YOUR GOAL
From the entries below, return only the lines starting at the one that contains "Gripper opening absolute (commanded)" and ending at the one that contains "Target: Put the", exactly as they stand.

Content starts

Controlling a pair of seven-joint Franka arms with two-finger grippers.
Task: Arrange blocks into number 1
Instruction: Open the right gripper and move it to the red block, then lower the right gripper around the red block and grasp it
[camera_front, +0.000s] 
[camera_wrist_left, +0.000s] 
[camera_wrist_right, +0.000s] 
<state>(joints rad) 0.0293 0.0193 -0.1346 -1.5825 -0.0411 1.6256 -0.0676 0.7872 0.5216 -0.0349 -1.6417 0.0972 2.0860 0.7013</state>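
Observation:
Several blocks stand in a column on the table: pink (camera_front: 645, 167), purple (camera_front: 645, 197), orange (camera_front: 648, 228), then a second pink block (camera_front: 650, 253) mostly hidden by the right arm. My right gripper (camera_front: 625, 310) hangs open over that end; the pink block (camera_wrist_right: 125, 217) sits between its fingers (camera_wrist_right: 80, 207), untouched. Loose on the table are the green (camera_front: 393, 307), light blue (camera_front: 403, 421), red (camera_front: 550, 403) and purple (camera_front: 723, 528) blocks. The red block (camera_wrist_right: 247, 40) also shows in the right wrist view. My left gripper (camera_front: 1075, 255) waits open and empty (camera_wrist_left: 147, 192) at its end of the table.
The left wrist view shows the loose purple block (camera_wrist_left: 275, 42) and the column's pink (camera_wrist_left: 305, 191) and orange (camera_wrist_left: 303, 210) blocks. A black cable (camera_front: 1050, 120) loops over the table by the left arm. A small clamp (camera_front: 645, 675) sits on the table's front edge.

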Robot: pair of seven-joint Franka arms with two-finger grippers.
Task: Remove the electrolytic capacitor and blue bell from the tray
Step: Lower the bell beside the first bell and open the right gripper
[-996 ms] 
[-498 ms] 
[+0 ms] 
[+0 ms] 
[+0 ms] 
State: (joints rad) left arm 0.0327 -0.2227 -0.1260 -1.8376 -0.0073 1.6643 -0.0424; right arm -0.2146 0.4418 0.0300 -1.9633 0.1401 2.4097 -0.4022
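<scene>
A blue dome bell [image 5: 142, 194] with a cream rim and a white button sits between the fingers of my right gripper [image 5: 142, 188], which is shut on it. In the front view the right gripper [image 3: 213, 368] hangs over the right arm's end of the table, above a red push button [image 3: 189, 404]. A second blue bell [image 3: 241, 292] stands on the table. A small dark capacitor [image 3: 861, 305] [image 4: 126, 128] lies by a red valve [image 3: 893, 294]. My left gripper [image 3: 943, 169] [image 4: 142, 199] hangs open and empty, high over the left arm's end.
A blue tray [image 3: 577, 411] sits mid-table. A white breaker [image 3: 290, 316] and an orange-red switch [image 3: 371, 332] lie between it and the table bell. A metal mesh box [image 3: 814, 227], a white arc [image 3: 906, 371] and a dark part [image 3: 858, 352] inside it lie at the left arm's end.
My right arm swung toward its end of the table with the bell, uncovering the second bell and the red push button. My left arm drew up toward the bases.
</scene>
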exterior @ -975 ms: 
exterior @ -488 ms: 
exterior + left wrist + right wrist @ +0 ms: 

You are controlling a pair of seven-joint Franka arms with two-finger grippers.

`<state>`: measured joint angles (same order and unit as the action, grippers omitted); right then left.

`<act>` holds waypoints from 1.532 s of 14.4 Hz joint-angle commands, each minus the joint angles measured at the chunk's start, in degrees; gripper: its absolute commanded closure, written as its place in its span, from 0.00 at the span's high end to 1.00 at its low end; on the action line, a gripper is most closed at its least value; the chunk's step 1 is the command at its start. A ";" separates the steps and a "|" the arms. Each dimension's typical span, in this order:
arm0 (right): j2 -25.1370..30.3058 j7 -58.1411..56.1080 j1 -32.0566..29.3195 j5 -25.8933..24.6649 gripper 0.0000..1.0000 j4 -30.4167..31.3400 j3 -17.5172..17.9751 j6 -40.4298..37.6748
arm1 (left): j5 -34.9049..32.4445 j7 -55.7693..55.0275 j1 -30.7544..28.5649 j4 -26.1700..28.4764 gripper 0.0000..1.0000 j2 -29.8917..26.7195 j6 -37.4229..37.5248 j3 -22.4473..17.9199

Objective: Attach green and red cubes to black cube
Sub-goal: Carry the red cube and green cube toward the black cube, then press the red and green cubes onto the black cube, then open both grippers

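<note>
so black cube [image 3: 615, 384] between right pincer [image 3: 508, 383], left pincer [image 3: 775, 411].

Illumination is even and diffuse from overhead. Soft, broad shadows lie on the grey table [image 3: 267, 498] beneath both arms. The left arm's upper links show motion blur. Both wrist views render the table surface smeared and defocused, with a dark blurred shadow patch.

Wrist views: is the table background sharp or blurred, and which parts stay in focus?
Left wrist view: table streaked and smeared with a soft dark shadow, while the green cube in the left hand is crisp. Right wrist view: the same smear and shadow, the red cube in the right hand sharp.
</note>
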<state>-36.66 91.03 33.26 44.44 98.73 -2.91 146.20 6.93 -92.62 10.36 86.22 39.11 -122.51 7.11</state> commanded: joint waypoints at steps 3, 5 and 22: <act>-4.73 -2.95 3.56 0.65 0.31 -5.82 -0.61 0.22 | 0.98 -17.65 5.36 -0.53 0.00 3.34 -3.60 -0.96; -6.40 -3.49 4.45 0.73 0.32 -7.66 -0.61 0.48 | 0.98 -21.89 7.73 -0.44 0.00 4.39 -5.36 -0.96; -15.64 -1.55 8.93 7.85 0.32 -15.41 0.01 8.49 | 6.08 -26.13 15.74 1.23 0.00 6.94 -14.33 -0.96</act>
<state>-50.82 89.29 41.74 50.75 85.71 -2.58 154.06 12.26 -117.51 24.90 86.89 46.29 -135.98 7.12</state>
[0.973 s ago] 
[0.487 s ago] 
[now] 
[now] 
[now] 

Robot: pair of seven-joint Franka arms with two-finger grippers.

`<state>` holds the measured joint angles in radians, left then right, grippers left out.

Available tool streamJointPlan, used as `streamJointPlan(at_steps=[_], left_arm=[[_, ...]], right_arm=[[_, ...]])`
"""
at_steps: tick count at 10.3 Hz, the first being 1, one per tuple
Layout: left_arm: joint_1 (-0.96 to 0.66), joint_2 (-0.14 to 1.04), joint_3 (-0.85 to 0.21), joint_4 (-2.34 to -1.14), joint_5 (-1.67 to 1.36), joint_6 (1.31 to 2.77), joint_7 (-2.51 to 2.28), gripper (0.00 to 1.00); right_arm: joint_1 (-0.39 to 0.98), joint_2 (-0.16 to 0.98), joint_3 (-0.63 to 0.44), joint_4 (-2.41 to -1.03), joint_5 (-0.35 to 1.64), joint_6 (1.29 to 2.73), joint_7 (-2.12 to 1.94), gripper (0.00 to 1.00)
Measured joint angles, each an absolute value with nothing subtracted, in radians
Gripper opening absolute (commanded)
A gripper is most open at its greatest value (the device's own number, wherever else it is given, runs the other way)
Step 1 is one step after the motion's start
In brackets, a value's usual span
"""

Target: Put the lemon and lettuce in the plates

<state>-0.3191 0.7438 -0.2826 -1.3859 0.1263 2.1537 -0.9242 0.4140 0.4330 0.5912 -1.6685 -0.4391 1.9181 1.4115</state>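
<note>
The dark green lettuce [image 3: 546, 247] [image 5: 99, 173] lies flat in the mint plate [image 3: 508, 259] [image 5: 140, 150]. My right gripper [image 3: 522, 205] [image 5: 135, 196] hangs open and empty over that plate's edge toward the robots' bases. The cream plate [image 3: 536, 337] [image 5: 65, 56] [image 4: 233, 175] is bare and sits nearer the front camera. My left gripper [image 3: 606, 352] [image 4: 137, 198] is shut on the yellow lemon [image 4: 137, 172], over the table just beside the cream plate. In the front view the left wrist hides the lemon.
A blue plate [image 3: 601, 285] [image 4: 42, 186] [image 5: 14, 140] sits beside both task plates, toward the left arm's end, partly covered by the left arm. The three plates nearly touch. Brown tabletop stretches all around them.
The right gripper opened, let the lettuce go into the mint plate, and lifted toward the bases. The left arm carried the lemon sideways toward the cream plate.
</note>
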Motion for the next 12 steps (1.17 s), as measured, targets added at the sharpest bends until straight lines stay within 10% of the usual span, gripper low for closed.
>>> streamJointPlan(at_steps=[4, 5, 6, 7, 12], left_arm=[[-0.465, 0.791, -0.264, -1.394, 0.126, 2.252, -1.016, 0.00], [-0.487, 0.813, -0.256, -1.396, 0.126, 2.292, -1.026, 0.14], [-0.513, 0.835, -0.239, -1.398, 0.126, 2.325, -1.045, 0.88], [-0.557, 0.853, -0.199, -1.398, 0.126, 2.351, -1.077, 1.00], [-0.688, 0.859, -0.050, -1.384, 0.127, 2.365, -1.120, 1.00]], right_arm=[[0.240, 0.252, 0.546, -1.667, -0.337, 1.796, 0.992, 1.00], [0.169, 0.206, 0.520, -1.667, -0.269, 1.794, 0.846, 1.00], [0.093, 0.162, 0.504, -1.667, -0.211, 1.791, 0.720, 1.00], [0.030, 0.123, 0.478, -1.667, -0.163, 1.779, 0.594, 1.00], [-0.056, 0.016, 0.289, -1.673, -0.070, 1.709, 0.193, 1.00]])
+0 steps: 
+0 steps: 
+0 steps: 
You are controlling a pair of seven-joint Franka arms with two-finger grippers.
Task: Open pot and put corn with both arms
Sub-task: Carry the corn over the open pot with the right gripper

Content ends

THE COMPLETED TASK
Gripper opening absolute (commanded)
A gripper is most open at its greatest value (the device's own number, wherever else it is given, runs the other way)
Step 1 is one step after the motion's start
In brackets, a value's usual span
"""

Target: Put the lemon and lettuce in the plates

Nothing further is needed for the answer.